Again here variable e would need to be bound by the scope of the block using handle.bind(this) or the let keyword.

On the other hand, many functional languages, such as ML, bind variables directly to values. In this case, since there is no way to change the value of the variable once it is bound, there is no need to share the state between closures—they just use the same values. This is often called capturing the variable "by value". Java's local and anonymous classes also fall into this category—they require captured local variables to be final, which also means there is no need to share state.

Some languages enable choosing between capturing the value of a variable or its location. For example, in C++11, captured variables are either declared with [&], which means captured by reference, or with [=], which means captured by value.

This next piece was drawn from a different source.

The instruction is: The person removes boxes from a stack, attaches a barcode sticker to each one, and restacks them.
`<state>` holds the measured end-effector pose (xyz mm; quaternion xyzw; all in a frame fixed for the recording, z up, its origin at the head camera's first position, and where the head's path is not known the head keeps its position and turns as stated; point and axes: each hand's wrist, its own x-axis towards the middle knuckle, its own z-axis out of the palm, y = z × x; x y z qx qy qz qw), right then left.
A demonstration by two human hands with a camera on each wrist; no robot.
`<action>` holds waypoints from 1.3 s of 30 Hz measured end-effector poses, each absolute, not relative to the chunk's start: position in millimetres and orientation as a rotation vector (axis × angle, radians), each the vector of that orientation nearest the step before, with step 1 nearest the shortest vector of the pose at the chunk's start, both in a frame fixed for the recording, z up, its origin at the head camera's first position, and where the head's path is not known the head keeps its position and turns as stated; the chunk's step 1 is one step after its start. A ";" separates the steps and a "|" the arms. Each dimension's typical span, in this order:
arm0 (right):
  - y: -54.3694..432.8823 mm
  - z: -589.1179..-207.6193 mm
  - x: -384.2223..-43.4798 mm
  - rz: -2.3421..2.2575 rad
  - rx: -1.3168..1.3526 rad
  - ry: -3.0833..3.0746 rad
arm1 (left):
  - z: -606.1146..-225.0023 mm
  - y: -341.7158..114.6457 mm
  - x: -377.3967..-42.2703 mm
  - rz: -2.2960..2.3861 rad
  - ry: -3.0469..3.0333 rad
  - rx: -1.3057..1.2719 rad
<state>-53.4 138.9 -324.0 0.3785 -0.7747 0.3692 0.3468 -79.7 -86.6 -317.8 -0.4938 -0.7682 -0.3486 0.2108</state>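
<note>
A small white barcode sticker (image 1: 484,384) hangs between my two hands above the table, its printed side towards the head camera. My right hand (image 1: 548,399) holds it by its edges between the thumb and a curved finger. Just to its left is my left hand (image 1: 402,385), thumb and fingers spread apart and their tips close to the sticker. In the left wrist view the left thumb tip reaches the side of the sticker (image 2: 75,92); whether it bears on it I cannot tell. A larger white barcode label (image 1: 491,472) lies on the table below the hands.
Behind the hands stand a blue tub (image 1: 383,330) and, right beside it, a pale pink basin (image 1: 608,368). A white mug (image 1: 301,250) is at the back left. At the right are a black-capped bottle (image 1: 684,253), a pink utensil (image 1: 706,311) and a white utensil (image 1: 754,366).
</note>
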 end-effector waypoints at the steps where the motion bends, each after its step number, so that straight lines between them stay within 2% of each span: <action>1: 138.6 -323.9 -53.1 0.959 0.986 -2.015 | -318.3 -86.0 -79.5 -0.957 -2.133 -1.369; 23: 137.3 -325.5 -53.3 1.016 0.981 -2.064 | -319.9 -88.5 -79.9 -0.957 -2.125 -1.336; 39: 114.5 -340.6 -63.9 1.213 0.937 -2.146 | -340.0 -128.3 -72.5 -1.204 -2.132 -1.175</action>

Yet another subset, lazy functional languages such as Haskell, bind variables to results of future computations rather than values. Consider this example in Haskell:

-- Haskell
foo :: Fractional a => a -> a -> (a -> a)
foo x y = (\z -> z + r)
          where r = x / y

f :: Fractional a => a -> a
f = foo 1 0

main = print (f 123)

The binding of r captured by the closure defined within function foo is to the computation (x / y)—which in this case results in division by zero. However, since it is the computation that is captured, and not the value, the error only manifests when the closure is invoked, and then attempts to use the captured binding.

=== Closure leaving ===
Yet more differences manifest themselves in the behavior of other lexically scoped constructs, such as return, break and continue statements. Such constructs can, in general, be considered in terms of invoking an escape continuation established by an enclosing control statement (in case of break and continue, such interpretation requires looping constructs to be considered in terms of recursive function calls). In some languages, such as ECMAScript, return refers to the continuation established by the closure lexically innermost with respect to the statement—thus, a return within a closure transfers control to the code that called it. However, in Smalltalk, the superficially similar operator ^ invokes the escape continuation established for the method invocation, ignoring the escape continuations of any intervening nested closures. The escape continuation of a particular closure can only be invoked in Smalltalk implicitly by reaching the end of the closure's code. These examples in ECMAScript and Smalltalk highlight the difference:

"Smalltalk"
foo
  | xs |
  xs := #(1 2 3 4).
  xs do: [:x | ^x].
  ^0
bar
  Transcript show: (self foo printString) "prints 1"

// ECMAScript
function foo(): number {
    let xs: number[] = [1, 2, 3, 4];
    xs.forEach(function (x) { return x; });
    return 0;
}
console.log(foo()); // prints 0

The above code snippets will behave differently because the Smalltalk ^ operator and the JavaScript return operator are not analogous. In the ECMAScript example, return x; will leave the inner closure to begin a new iteration of the forEach loop, whereas in the Smalltalk example, ^x will abort the loop and return from the method foo.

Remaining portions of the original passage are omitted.